Chapter 3: Giving Instructions - CrawlerRunConfig

In Chapter 2: Meet the General Manager - AsyncWebCrawler, we met the AsyncWebCrawler, the central coordinator for our web crawling tasks. We saw how to tell it what URL to crawl using the arun method.

But what if we want to tell the crawler how to crawl that URL? Maybe we want it to take a picture (screenshot) of the page? Or perhaps we only care about a specific section of the page? Or maybe we want to ignore the cache and get the very latest version?

Passing all these different instructions individually every time we call arun could get complicated and messy.

# Imagine doing this every time - it gets long!
# result = await crawler.arun(
#     url="https://example.com",
#     take_screenshot=True,
#     ignore_cache=True,
#     only_look_at_this_part="#main-content",
#     wait_for_this_element="#data-table",
#     # ... maybe many more settings ...
# )

That’s where CrawlerRunConfig comes in!

What Problem Does CrawlerRunConfig Solve?

Think of CrawlerRunConfig as the Instruction Manual for a specific crawl job.

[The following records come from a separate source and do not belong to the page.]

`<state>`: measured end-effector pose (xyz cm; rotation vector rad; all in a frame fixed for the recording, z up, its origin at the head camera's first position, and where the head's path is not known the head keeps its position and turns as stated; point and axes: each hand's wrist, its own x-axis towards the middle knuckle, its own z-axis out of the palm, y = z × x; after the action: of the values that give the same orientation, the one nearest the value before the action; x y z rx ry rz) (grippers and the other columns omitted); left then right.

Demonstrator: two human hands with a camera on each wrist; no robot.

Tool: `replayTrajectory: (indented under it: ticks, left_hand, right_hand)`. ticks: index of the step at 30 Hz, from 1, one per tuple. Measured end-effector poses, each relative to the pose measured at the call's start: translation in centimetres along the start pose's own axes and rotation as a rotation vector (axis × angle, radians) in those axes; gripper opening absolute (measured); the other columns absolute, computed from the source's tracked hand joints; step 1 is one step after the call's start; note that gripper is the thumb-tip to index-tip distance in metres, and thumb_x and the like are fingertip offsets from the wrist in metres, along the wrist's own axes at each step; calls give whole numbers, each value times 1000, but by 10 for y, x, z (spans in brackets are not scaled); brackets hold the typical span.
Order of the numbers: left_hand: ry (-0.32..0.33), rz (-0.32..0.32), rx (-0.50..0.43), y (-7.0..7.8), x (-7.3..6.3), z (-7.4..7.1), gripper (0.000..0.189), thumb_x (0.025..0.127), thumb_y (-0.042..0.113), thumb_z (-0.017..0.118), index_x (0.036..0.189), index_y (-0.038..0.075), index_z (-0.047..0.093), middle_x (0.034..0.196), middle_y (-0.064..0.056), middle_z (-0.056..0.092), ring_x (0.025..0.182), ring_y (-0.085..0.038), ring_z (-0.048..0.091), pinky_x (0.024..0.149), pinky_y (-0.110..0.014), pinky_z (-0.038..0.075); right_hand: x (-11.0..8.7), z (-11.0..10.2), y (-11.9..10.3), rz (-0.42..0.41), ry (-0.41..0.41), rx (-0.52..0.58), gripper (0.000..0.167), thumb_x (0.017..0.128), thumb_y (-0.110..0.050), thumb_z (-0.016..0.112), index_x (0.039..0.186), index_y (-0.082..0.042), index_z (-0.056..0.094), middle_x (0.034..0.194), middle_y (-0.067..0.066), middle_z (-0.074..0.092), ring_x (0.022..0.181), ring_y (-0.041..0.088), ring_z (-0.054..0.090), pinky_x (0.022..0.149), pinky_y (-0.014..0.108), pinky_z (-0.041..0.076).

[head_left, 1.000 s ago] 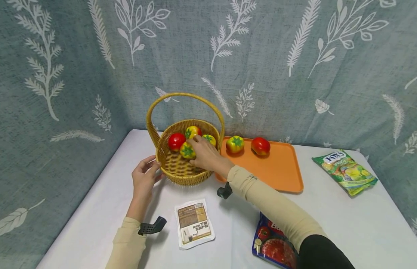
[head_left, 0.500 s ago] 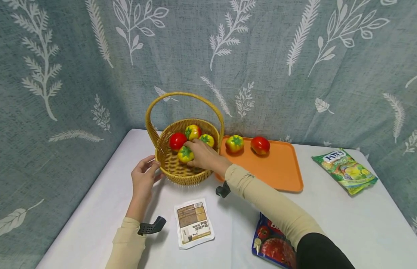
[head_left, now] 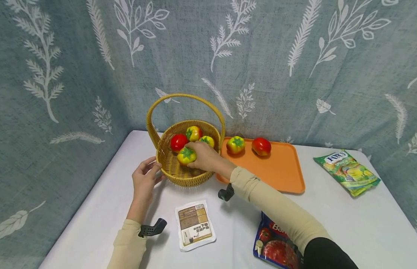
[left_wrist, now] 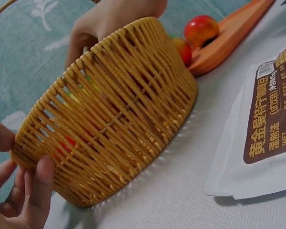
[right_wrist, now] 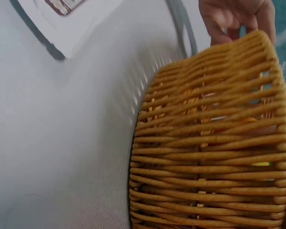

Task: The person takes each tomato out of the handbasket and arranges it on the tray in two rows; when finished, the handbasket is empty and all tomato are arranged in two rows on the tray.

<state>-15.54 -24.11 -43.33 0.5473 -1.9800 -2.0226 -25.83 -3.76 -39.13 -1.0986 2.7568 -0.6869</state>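
The right hand reaches over the near right rim of the basket, its fingers grasping the yellow fruit, green leaf cap turned up. That fruit is inside the basket, towards the front; whether it touches the basket floor I cannot tell. The left hand holds the basket at its left side, thumb at the rim and the other fingers against the outer wall.

Three more pieces share the basket: a red fruit behind and left of the grasped one, a red-and-yellow fruit at the back, and a green-capped fruit on the right, partly covered by the right hand. The handle arches upright overhead. In the left wrist view, red and yellow patches show through the weave.

Just right of the basket lies the orange tray, bearing a capped fruit at its back left and a glossy red fruit beside it, the two apart. On the bench, a white packet lies flat in front of the basket. A blue packet is partly hidden by the right sleeve. A green bag lies right of the tray. Grey-blue cloth with white leaves hangs behind.
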Motion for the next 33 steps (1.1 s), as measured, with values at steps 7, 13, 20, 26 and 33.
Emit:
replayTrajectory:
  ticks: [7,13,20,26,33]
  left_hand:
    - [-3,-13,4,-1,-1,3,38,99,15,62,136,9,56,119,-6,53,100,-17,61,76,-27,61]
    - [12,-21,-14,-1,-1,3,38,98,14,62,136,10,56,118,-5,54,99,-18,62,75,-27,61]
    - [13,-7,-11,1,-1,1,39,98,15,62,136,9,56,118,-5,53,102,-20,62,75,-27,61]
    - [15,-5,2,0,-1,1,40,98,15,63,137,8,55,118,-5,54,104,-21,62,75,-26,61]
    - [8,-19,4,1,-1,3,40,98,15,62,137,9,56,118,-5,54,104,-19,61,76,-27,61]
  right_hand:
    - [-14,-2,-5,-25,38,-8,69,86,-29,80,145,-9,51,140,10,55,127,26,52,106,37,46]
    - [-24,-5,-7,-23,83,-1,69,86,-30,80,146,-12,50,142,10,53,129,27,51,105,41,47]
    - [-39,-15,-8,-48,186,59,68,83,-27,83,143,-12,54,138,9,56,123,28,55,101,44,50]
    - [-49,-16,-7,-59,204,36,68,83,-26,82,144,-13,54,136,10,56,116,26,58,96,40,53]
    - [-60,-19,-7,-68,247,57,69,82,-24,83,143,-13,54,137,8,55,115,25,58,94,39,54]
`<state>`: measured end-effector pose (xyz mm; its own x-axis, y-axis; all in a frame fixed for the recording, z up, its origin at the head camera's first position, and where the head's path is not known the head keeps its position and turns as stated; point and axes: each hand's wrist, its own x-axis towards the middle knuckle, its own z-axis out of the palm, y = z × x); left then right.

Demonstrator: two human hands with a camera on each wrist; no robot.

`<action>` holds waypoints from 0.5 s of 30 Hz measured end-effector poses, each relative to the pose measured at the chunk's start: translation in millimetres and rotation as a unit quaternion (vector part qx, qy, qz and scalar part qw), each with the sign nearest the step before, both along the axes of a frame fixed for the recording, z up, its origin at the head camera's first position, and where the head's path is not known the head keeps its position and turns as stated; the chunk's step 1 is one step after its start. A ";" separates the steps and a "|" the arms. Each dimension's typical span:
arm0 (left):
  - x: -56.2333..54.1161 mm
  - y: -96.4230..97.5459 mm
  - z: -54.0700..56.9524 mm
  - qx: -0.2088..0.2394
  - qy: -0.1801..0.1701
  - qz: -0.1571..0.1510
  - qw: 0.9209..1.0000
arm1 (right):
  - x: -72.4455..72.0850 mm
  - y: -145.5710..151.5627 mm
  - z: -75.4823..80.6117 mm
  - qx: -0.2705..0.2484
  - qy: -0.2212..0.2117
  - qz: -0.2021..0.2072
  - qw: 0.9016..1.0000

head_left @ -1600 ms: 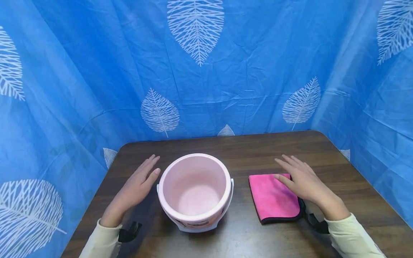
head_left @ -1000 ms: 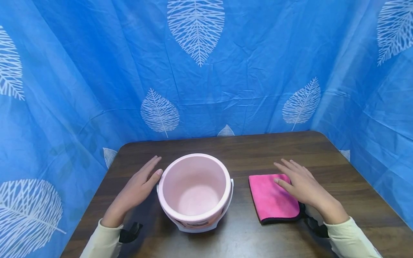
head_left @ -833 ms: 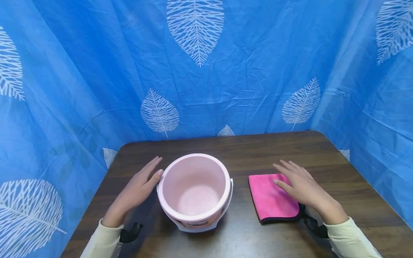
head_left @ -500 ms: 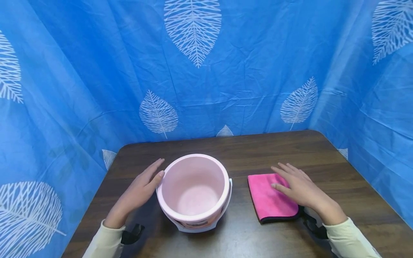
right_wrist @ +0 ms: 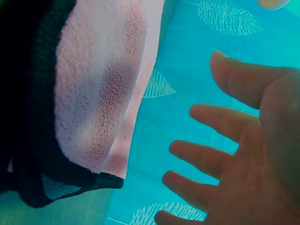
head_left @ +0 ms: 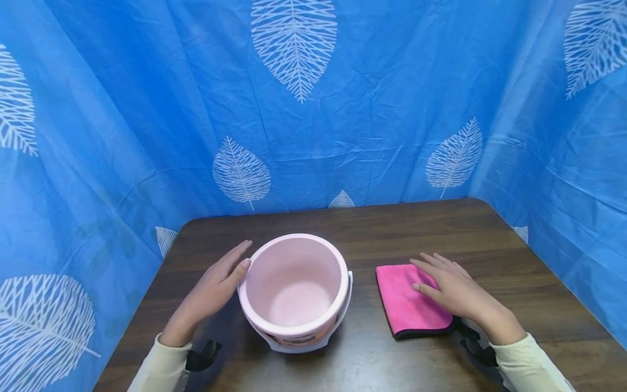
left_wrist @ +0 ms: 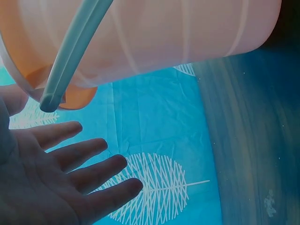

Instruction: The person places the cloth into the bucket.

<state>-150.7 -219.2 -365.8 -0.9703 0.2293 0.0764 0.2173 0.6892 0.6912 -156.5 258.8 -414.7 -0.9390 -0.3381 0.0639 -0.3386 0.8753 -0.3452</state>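
Observation:
A pale pink bucket (head_left: pixel 296 258) stands upright left of centre on the table, with its light handle (head_left: pixel 346 307) hanging down at the side. My left hand (head_left: pixel 208 291) is beside the bucket's left side, fingers spread and straight. Its thumb reaches the rim; whether it touches cannot be told. The left wrist view shows the bucket's wall (left_wrist: pixel 154 33) and handle (left_wrist: pixel 77 51) above the open palm (left_wrist: pixel 47 183). A folded pink cloth (head_left: pixel 404 310) with black edging lies to the right. Above its right part hovers my right hand (head_left: pixel 455 288), fingers spread, holding nothing.
The brown wooden table (head_left: pixel 382 234) has rounded far corners. Blue curtains (head_left: pixel 372 109) with white leaf patterns hang behind it and along both sides. Black straps (head_left: pixel 203 356) are on both wrists, by the cream sleeves (head_left: pixel 161 367).
My left hand has moved right until its thumb reaches the bucket's rim. My right hand has shifted slightly left and nearer over the cloth. Bucket and cloth have stayed in place.

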 end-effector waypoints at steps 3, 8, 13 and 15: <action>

Instead of giving the AsyncWebCrawler manager lots of separate instructions each time, you bundle them all neatly into a single CrawlerRunConfig object.

This object tells the AsyncWebCrawler exactly how to handle a particular URL or set of URLs for that specific run. It makes your code cleaner and easier to manage.

What is CrawlerRunConfig?

CrawlerRunConfig is a configuration class that holds all the settings for a single crawl operation initiated by AsyncWebCrawler.arun() or arun_many().

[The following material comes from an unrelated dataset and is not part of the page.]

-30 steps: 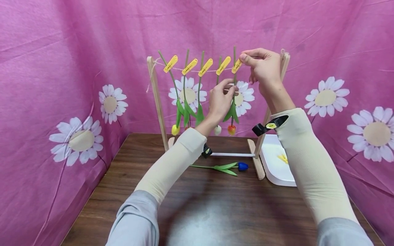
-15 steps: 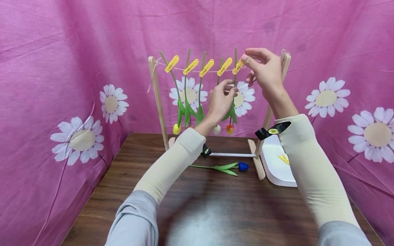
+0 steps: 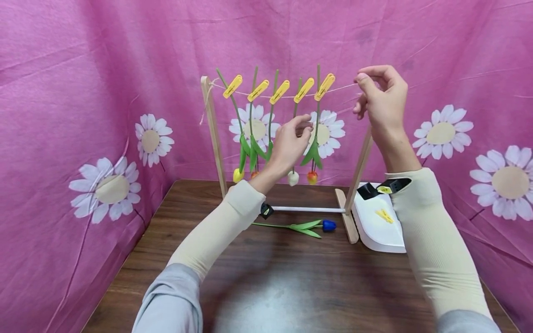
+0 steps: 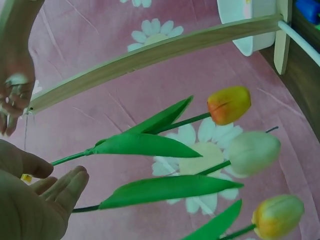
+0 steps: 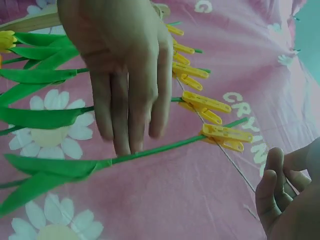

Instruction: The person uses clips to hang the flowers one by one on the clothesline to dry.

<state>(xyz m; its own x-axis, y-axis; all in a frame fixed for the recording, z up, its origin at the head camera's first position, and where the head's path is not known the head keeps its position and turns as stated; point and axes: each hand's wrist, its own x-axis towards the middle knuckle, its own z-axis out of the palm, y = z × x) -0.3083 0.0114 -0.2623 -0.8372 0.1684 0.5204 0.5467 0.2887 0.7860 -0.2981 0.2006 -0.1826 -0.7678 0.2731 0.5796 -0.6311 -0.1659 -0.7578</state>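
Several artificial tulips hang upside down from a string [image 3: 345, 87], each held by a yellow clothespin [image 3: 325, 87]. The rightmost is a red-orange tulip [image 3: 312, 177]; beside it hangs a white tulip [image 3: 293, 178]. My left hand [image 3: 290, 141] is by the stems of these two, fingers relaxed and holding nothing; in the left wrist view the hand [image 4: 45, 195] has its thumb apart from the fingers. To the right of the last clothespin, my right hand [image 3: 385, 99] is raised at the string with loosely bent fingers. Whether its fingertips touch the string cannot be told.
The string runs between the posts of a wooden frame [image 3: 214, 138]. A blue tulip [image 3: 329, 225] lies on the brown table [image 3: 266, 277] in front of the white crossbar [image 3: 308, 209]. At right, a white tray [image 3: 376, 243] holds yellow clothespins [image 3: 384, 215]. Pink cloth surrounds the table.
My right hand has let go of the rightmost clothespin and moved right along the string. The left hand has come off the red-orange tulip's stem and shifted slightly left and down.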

It allows you to customize various aspects of the crawl, such as:

  • Taking Screenshots: Should the crawler capture an image of the page? (screenshot)
  • Waiting: How long should the crawler wait for the page or specific elements to load? (page_timeout, wait_for)
  • Focusing Content: Should the crawler only process a specific part of the page? (css_selector)
  • Extracting Data: Should the crawler use a specific method to pull out structured data? (ExtractionStrategy)
  • Caching: How should the crawler interact with previously saved results? (CacheMode)
  • And much more! (like handling JavaScript, filtering links, etc.)

Using CrawlerRunConfig

Let’s see how to use it. Remember our basic crawl from Chapter 2?

# chapter3_example_1.py
import asyncio
from crawl4ai import AsyncWebCrawler

async def main():
    async with AsyncWebCrawler() as crawler:
        url_to_crawl = "https://httpbin.org/html"
        print(f"Crawling {url_to_crawl} with default settings...")

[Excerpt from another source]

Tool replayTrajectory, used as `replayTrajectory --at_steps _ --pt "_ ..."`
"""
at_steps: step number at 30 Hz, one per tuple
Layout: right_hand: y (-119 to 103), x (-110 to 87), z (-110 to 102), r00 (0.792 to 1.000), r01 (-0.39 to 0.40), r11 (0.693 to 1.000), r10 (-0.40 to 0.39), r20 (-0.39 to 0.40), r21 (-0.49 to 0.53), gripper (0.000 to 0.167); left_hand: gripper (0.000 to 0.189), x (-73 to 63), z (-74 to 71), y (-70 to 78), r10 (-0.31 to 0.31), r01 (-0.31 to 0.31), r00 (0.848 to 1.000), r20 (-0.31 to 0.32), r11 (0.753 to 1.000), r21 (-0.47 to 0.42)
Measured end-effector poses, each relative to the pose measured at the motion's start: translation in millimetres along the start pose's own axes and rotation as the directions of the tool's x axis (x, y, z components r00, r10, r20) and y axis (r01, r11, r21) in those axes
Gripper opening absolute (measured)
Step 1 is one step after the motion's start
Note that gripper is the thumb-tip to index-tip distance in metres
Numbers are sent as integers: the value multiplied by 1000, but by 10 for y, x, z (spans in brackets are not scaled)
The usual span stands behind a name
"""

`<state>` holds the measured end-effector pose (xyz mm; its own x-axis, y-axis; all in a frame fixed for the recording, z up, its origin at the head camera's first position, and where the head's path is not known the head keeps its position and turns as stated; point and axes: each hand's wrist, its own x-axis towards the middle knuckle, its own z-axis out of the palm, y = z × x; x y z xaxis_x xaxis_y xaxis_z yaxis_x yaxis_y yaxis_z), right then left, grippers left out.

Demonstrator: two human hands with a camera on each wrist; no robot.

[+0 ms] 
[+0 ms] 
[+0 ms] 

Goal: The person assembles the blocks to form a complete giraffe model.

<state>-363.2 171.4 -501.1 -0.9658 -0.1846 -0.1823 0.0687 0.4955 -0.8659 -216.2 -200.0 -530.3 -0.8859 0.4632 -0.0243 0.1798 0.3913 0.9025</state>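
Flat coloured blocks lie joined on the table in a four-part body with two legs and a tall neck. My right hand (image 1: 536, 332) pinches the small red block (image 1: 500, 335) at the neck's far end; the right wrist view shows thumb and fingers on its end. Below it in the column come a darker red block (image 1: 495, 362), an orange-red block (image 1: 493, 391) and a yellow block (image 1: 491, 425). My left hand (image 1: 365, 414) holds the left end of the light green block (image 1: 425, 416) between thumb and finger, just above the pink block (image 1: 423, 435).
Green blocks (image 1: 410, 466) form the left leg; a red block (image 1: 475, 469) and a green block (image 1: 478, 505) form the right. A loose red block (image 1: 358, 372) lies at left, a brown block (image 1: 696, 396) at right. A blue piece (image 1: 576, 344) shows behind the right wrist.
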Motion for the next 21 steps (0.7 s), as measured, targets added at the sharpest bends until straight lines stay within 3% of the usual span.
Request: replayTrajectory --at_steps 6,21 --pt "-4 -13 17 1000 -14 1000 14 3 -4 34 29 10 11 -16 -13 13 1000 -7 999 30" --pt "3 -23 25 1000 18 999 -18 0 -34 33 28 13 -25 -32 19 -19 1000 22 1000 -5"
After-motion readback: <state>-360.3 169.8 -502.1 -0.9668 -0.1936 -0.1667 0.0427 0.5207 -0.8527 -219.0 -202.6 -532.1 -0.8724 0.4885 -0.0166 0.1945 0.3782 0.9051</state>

        # This uses the default behavior (no specific config)
        result = await crawler.arun(url=url_to_crawl)

        if result.success:
            print("Success! Got the content.")
            print(f"Screenshot taken? {'Yes' if result.screenshot else 'No'}") # Likely No
            # We'll learn about CacheMode later, but it defaults to using the cache
        else:
            print(f"Failed: {result.error_message}")

if __name__ == "__main__":
    asyncio.run(main())

Now, let’s say for this specific crawl, we want to bypass the cache (fetch fresh) and also take a screenshot.

We create a CrawlerRunConfig instance and pass it to arun:

# chapter3_example_2.py
import asyncio
from crawl4ai import AsyncWebCrawler
from crawl4ai import CrawlerRunConfig # 1. Import the config class
from crawl4ai import CacheMode        # Import cache options

async def main():
    async with AsyncWebCrawler() as crawler:
        url_to_crawl = "https://httpbin.org/html"
        print(f"Crawling {url_to_crawl} with custom settings...")

        # 2. Create an instance of CrawlerRunConfig with our desired settings
        my_instructions = CrawlerRunConfig(
            cache_mode=CacheMode.BYPASS, # Don't use the cache, fetch fresh
            screenshot=True              # Take a screenshot
        )
        print("Instructions: Bypass cache, take screenshot.")

        # 3. Pass the config object to arun()
        result = await crawler.arun(
            url=url_to_crawl,
            config=my_instructions # Pass our instruction manual
        )

        if result.success:
            print("\nSuccess! Got the content with custom config.")
            print(f"Screenshot taken? {'Yes' if result.screenshot else 'No'}") # Should be Yes
            # Check if the screenshot file path exists in result.screenshot
            if result.screenshot:
                print(f"Screenshot saved to: {result.screenshot}")
        else:
            print(f"\nFailed: {result.error_message}")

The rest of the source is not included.